#### INFORMATION SUPPLIED

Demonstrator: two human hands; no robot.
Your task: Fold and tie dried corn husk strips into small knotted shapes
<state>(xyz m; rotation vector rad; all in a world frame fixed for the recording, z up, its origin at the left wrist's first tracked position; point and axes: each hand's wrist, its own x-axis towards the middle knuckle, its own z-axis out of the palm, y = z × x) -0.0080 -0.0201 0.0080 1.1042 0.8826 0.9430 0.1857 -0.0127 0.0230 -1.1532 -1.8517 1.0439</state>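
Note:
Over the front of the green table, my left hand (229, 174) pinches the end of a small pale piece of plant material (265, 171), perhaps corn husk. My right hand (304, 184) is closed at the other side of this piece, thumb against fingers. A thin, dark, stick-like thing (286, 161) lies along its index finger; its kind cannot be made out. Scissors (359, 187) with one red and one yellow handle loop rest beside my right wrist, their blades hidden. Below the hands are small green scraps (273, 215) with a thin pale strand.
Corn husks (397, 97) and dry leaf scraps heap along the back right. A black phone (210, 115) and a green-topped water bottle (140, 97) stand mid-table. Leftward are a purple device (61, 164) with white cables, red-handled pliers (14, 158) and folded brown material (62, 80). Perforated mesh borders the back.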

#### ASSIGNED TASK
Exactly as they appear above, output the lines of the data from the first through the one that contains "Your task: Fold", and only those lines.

#### SOLUTION TO THIS PROBLEM
Demonstrator: two human hands; no robot.
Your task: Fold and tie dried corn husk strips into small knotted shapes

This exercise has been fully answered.